In the decades since Trotsky wrote this appraisal, the corporatist degeneration of the trade unions was escalated by economic globalisation, with production organised across national boundaries that set a new international benchmark for the exploitation of the working class. As the bureaucracy’s corporate partners demanded ever more brutal speed-ups, rationalisations, wage cuts and job losses in the name of global competitiveness, the role of the bureaucratic apparatuses in every country was transformed from pressuring the employers and the state for concessions to the workers, to pressuring the workers for concessions to the employers.

The problem with the trade unions is not that bad leaders have somehow come to the head of otherwise representative organisations. The SWP’s implicit argument is that the rotten record of the unions is the result of the inactivity of the membership in holding these leaders to account.

In fact, the very structures of these organisations work to prevent genuine accountability and rank-and-file oversight of the conduct of industrial disputes. They are an apparatus for the control of the membership by a narrow, insulated layer. Within these organisations, a caste of bureaucrats sharing the same corporatist mindset has become entrenched, using its control of the union’s structures to ensure that only people of the same ilk attain any lasting position in office.

This layer actively resists any attempt to change the policy of the unions, and its resistance grows the more pressure is placed on it by the rank-and-file because its existence is incompatible with workers’ genuinely democratic organisation and pursuit of the class struggle.

The result has been a decades-long series of sell-outs and betrayals that has left millions of workers in acute distress and the trade unions losing millions of members, even as the bureaucracy has seen its own income and privileges vastly increase. Today the union bureaucracy confronts the working class as a wholly unaccountable caste, which responds to “pressure from below” by closing-down all avenues of popular accountability and by waging war against their own members.

For the International Workers Alliance of Rank-and-File Committees!

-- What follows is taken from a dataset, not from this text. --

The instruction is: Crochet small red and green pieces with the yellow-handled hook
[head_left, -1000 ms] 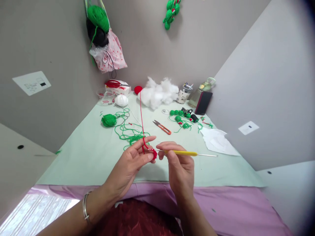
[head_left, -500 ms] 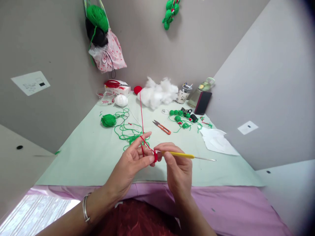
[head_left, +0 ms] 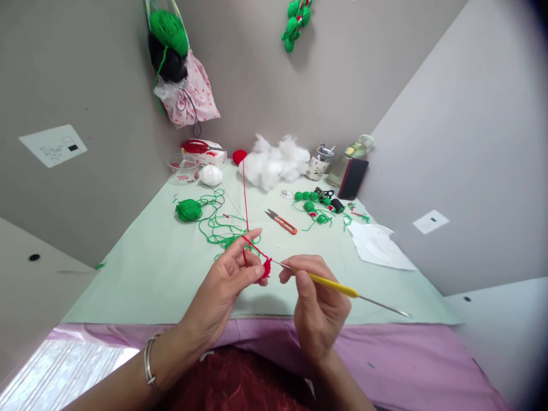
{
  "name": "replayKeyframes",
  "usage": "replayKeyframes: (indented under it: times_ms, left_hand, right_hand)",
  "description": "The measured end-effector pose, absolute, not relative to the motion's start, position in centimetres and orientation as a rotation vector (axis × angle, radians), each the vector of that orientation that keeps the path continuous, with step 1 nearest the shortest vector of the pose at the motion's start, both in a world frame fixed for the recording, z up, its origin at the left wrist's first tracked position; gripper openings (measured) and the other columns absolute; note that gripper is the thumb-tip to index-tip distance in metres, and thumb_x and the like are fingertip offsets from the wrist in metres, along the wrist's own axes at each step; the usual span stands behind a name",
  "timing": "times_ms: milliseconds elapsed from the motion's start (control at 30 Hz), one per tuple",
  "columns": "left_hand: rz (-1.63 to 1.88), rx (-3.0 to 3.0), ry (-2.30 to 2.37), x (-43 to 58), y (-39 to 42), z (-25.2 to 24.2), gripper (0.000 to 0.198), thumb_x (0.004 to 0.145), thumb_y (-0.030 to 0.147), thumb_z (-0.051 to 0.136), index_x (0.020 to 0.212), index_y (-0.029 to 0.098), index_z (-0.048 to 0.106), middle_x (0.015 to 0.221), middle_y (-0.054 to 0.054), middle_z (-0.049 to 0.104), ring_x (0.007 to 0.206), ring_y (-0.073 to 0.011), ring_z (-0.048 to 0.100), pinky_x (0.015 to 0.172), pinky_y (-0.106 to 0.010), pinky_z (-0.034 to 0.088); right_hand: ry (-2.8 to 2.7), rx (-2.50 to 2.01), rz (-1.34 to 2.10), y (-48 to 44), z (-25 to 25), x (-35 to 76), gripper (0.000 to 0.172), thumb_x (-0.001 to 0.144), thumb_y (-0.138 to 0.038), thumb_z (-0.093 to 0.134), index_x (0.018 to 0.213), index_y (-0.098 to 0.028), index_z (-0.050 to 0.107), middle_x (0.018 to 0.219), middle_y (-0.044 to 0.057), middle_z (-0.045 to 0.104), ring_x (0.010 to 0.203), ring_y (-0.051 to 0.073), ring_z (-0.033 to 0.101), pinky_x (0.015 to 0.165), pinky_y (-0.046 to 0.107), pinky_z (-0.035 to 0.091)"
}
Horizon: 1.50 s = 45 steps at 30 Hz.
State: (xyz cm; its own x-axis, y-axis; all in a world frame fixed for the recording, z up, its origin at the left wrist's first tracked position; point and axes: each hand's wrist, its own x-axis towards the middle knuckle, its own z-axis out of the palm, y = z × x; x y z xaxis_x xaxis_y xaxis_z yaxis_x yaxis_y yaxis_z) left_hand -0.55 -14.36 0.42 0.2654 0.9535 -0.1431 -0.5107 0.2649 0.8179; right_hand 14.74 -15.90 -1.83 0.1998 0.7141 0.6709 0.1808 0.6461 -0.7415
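Between the thumb and fingers of my left hand (head_left: pixel 229 282) is pinched a small red crochet piece (head_left: pixel 267 268). Red yarn (head_left: pixel 245 197) passes over my raised left index finger and runs back to a red yarn ball (head_left: pixel 239 156) by the wall. My right hand (head_left: pixel 321 302) grips a crochet hook (head_left: pixel 331 283) by its yellow handle. The hook's thin metal tip meets the upper right edge of the red piece; whether a loop is on it is too small to tell. Its other metal end points down to the right.
Orange thread snips (head_left: pixel 281 221) lie beyond my hands. Loose green yarn (head_left: pixel 218 228) and a green ball (head_left: pixel 188 210) are at left. White stuffing (head_left: pixel 274 162) sits at the back. Small green crocheted balls (head_left: pixel 310 206), a phone (head_left: pixel 353 178) and white paper (head_left: pixel 379 244) are at right.
My right hand has moved right and slightly down, drawing the hook away from my left fingers and tilting its rear end lower. The left hand has barely shifted; more of the red piece shows.
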Motion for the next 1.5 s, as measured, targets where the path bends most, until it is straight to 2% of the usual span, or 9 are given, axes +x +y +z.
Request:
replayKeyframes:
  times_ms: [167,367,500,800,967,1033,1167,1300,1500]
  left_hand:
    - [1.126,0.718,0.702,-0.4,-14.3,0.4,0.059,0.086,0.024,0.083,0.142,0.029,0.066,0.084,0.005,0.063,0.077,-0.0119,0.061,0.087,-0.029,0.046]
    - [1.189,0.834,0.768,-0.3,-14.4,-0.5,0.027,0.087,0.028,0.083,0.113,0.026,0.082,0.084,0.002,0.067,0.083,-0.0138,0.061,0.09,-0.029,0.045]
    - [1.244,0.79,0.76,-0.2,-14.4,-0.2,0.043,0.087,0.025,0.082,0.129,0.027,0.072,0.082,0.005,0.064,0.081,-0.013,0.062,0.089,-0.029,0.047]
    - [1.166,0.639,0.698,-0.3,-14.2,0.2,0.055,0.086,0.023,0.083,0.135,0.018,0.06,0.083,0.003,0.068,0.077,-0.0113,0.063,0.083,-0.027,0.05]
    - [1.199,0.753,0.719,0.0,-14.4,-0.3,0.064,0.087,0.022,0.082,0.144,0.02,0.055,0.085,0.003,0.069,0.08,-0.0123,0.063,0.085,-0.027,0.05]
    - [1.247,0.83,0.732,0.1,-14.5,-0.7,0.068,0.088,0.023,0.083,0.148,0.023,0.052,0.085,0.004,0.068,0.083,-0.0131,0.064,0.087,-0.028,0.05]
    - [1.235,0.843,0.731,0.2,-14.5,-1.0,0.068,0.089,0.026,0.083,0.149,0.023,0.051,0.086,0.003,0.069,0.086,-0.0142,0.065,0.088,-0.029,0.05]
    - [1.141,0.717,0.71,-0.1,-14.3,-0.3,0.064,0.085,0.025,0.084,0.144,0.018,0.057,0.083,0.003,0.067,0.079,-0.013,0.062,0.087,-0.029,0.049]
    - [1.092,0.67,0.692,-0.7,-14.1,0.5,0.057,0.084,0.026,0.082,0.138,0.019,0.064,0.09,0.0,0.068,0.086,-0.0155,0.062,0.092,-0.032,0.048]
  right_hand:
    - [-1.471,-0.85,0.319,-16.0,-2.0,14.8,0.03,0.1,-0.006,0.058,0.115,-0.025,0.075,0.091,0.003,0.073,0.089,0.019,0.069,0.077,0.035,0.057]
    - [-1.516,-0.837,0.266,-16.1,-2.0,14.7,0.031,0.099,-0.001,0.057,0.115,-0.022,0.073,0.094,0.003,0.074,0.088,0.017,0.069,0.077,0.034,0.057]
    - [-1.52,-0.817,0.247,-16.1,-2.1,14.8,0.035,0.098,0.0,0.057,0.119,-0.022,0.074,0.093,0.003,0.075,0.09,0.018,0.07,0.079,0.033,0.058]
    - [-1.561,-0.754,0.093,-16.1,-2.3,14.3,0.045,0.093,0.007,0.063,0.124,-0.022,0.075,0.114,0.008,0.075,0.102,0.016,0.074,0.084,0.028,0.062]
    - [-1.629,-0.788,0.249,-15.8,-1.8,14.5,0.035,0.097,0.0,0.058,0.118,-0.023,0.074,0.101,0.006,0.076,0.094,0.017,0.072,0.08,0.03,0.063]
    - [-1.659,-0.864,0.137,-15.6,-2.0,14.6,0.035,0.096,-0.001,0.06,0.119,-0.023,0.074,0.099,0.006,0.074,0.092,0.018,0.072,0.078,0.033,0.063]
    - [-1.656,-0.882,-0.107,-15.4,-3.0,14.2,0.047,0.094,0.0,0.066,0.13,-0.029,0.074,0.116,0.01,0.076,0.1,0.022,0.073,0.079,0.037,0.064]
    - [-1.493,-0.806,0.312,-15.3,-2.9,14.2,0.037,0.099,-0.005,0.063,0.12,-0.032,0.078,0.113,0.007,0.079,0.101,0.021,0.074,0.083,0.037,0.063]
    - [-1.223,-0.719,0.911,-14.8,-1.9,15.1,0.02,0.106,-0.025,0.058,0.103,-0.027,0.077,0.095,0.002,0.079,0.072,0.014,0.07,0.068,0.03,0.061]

Trotsky insisted that the fight by the working class against the corporations and the state was also a fight “against the totalitarian regime within the trade unions themselves and against the leaders enforcing this regime,” demanding the creation “in all possible instances of independent militant organizations corresponding more closely to the tasks of mass struggle against bourgeois society; and, if necessary, not flinching even in the face of a direct break with the conservative apparatus of the trade unions.” 

Every major struggle waged by the working class in Britain and internationally has already developed as a rebellion against the long-term suppression of the class struggle by the trade unions. But the fight between the bureaucracy and the working class must find organisational and political expression. Rank-and-file committees must be built, creating the basis for genuine democratic discussion between workers, unionised and non-unionised, so that common action can be organised among the broadest sections of the working class to achieve what workers need, not what shareholders, investors and management demand.

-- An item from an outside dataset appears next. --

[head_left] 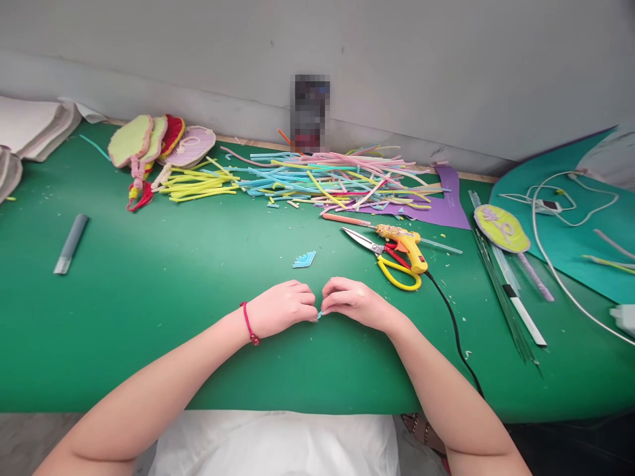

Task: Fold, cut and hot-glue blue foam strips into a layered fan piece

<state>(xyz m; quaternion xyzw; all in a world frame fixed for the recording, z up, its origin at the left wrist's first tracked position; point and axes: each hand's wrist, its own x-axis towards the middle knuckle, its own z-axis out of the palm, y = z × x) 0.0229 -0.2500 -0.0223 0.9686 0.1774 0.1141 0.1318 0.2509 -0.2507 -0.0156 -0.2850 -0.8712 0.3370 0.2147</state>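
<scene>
On the table point(124, 330), the left hand point(282, 309) and the right hand point(358, 304) lie close together near the front edge, a small strip piece point(319, 315) between their fingertips. Just behind them lies a chevron piece point(304, 260). To its right lie scissors point(378, 249), with a glue gun point(411, 250) just behind these. Further back, chenille stems point(278, 178) lie heaped before the wall point(149, 39), their right end over a paper sheet point(454, 198). Left of the heap lie overlapping hand fans point(129, 140). At far right, a single fan point(501, 228) lies beside thin rods point(496, 284)

Soft, bright light leaves a faint sheen on the green table point(223, 254), with one dark patch point(310, 112) pixelated.
</scene>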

In the world of globalized production and of economic life dominated by giant transnational corporations, moreover, the class struggle must also be international, in form as well as content, or the working class will be defeated.

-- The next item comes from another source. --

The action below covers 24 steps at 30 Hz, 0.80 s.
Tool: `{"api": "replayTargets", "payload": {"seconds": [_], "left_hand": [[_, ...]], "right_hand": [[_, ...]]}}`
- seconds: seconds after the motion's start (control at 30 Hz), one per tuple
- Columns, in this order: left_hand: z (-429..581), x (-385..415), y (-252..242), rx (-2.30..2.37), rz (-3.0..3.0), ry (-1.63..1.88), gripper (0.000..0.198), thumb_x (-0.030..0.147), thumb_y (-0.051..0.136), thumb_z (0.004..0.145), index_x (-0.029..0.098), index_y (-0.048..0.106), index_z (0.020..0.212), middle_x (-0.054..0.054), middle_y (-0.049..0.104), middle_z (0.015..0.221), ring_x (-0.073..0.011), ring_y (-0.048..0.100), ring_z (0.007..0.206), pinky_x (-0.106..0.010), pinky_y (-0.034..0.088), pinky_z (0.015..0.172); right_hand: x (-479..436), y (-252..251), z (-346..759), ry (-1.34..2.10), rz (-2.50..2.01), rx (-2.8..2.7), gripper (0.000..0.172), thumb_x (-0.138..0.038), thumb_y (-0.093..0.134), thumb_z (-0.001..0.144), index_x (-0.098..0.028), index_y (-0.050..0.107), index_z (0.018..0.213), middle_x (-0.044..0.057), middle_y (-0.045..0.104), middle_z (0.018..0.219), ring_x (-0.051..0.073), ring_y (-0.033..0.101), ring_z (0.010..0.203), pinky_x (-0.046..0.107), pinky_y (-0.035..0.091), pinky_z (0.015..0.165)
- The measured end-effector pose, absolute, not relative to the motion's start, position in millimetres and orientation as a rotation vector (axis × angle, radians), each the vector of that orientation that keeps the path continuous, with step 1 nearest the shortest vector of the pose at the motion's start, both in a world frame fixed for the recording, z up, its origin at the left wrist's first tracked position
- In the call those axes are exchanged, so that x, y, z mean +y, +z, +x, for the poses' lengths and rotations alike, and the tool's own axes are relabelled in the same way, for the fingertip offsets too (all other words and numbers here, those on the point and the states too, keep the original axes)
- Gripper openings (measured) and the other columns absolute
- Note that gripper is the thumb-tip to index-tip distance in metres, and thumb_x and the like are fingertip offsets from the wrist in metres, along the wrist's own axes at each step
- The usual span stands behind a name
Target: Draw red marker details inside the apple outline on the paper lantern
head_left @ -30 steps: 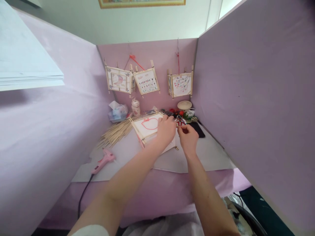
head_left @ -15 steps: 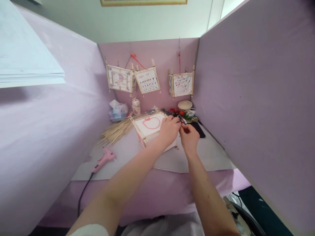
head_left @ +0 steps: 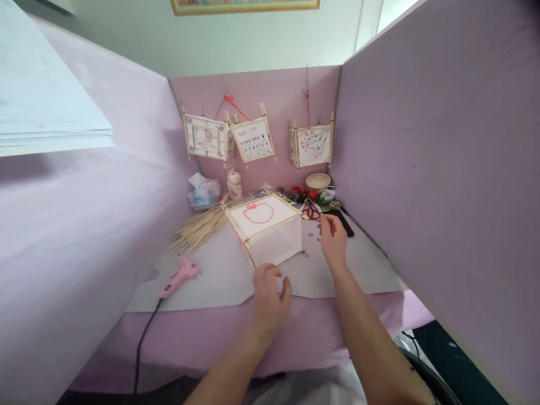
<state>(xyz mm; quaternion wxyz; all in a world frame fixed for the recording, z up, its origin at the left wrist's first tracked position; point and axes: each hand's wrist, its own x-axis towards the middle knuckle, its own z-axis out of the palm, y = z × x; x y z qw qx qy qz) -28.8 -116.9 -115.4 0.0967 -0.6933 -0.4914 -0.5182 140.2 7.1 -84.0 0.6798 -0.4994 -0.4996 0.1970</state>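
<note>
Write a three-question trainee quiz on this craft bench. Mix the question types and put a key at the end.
1. True or false: the left hand rests on the lantern frame.
2. Which lies nearest the right hand? A) pink glue gun B) red cord C) bundle of sticks
3. How many finished lanterns hang on the back wall?

Key: 1. False, it is at the near edge of the grey mat, apart from the frame. 2. B. 3. Three.
</note>
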Motion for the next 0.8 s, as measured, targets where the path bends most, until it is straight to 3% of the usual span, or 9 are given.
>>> {"api": "replayTargets", "payload": {"seconds": [0.13,0.3,0.37,0.47,0.57,0.67,0.8], "left_hand": [[-60.7,-114.5,-139.7,-1.837,-1.701,-1.595,0.022,0.022,0.057,0.077,0.019,0.042,0.093,-0.005,0.046,0.089,-0.0229,0.047,0.089,-0.043,0.043,0.080],[-71.9,-90.5,-142.0,-2.127,-1.856,-1.538,0.063,0.030,0.057,0.078,0.009,0.029,0.131,-0.023,0.041,0.129,-0.0316,0.045,0.118,-0.050,0.038,0.097],[-73.7,-82.9,-138.1,-2.167,-2.009,-1.519,0.064,0.027,0.053,0.080,0.009,0.027,0.136,-0.022,0.044,0.133,-0.0304,0.044,0.123,-0.046,0.037,0.102],[-79.3,-75.1,-130.9,-2.301,-2.122,-1.480,0.062,0.022,0.049,0.082,0.011,0.028,0.139,-0.019,0.052,0.130,-0.0280,0.051,0.119,-0.041,0.040,0.100],[-87.9,-67.4,-125.1,-2.367,-2.184,-1.462,0.058,0.018,0.046,0.082,0.016,0.034,0.138,-0.016,0.059,0.125,-0.0278,0.055,0.116,-0.040,0.042,0.097],[-95.8,-55.0,-120.8,-2.204,-2.240,-1.600,0.055,0.014,0.046,0.080,0.020,0.041,0.135,-0.012,0.057,0.129,-0.0265,0.050,0.123,-0.040,0.039,0.101],[-102.3,-35.7,-119.2,-2.119,-2.154,-1.706,0.051,0.014,0.046,0.080,0.017,0.045,0.130,-0.014,0.050,0.136,-0.0262,0.043,0.128,-0.044,0.033,0.106]], "right_hand": [[24.1,-118.2,150.5,0.640,-1.263,-1.366,0.040,-0.043,0.049,0.080,-0.016,0.058,0.108,0.012,0.066,0.107,0.021,0.062,0.098,0.035,0.048,0.084],[30.3,-139.3,139.0,0.735,-1.287,-1.573,0.048,-0.037,0.060,0.073,-0.018,0.057,0.117,0.012,0.066,0.113,0.021,0.063,0.099,0.033,0.048,0.083],[29.1,-141.7,133.6,0.735,-1.287,-1.653,0.041,-0.035,0.057,0.074,-0.018,0.061,0.111,0.009,0.069,0.105,0.019,0.064,0.090,0.030,0.048,0.078],[27.4,-143.7,129.0,0.688,-1.304,-1.745,0.022,-0.032,0.055,0.074,-0.019,0.067,0.086,0.004,0.070,0.078,0.017,0.061,0.071,0.027,0.044,0.069],[26.1,-144.2,127.0,0.611,-1.335,-1.760,0.019,-0.031,0.051,0.075,-0.018,0.065,0.070,0.002,0.065,0.063,0.016,0.055,0.062,0.026,0.039,0.063],[24.0,-141.9,125.5,0.559,-1.338,-1.741,0.022,-0.032,0.049,0.076,-0.018,0.064,0.069,0.003,0.064,0.063,0.017,0.055,0.062,0.026,0.037,0.061],[21.2,-138.7,121.2,0.499,-1.323,-1.674,0.029,-0.036,0.044,0.080,-0.016,0.066,0.080,0.007,0.069,0.077,0.019,0.060,0.073,0.028,0.042,0.067]]}}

That is why the International Committee of the Fourth International has established the International Workers Alliance of Rank-and-File Committees (IWA-RFC). It provides the framework for developing new forms of independent, democratic and militant rank-and-file organisations of workers in factories, schools and workplaces on an international scale, to unify workers worldwide in opposition to the imposition of austerity, the continued threat from COVID, the whipping up of nationalism, trade war, the escalation of war against Russia and the threat of war against China. At its heart is the necessity for the construction of a new revolutionary leadership, the Socialist Equality Party, British section of the ICFI, through which the working class can take forward a struggle for power.